Stopping condition: Kreuzberg layer accounts for only 3.4% of total wall time. The previous queue candidates (fuse_paragraphs, text_repair, normalize_key, classify::merge_consecutive_pages) do not appear in the top-25 Kreuzberg frames — confirmed not hot on the baseline pipeline path. Dominant cost is pdf_oxide text/table extraction (9.3%) + system allocator + OS overhead (48.4%) — these are outside kreuzberg's optimization surface.

Further kreuzberg-layer CPU gains require upstream pdf_oxide work (table extraction at 0.50% is the single largest kreuzberg-visible hotspot; it delegates to pdf_oxide). Cache I/O (scan_cache_directory) at 0.09% is the next actionable target if cache efficiency becomes a priority, but it's below the noise floor for extraction pipelines.
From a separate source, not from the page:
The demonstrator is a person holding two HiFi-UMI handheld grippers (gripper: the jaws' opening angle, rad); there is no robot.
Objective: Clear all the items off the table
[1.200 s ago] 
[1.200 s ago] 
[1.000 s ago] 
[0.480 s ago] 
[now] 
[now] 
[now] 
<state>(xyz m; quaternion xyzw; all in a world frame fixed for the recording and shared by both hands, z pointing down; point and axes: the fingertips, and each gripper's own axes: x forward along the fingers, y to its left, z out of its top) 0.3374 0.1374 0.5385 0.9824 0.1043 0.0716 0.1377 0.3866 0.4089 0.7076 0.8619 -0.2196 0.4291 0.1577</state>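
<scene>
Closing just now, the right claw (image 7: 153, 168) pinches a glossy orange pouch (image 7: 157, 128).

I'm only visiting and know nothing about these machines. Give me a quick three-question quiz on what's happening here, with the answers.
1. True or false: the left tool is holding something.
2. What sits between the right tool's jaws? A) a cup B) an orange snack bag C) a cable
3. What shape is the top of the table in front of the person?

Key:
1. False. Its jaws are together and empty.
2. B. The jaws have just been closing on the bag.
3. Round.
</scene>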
Previous blockers resolved

  • Symbol-strip blocker from flamegraphs/61170f7f6/baseline.svg is fixed: .task/workflows/benchmark.yml patched from --features full--features all (kreuzberg-cli has no full feature). The fa356cb7e flamegraph has 87 Kreuzberg symbols resolved.

Post-M RSS anchor

Measured 2026-05-11 on target/profiling/kreuzberg (post-M, --features all, --profile profiling):

  • Fixture: test_documents/pdf/proof_of_concept_or_gtfo_v13_october_18th_2016.pdf (60 MB, plain extraction, no layout detection)
  • Peak RSS: 292 MB (maximum resident set size: 305,954,816 bytes)
  • Wall time: 1.09 real seconds
  • Note: No pre-M baseline captured; this is the forward anchor. M.1+M.3 impact on layout pipeline RSS requires a separate run with use_layout_for_markdown=true on a multi-page PDF.

Stopping conditions

Per profiling.md § Iteration protocol:

  • Three consecutive REJECT or MARGINAL → optimization curve flattened; stop.
  • Aggregate p95 plaintext ms/MB within 20% of pandoc → competitive ceiling reached; stop.
  • SF1 regression > 0.1pt on any iteration → immediate revert; reset the streak.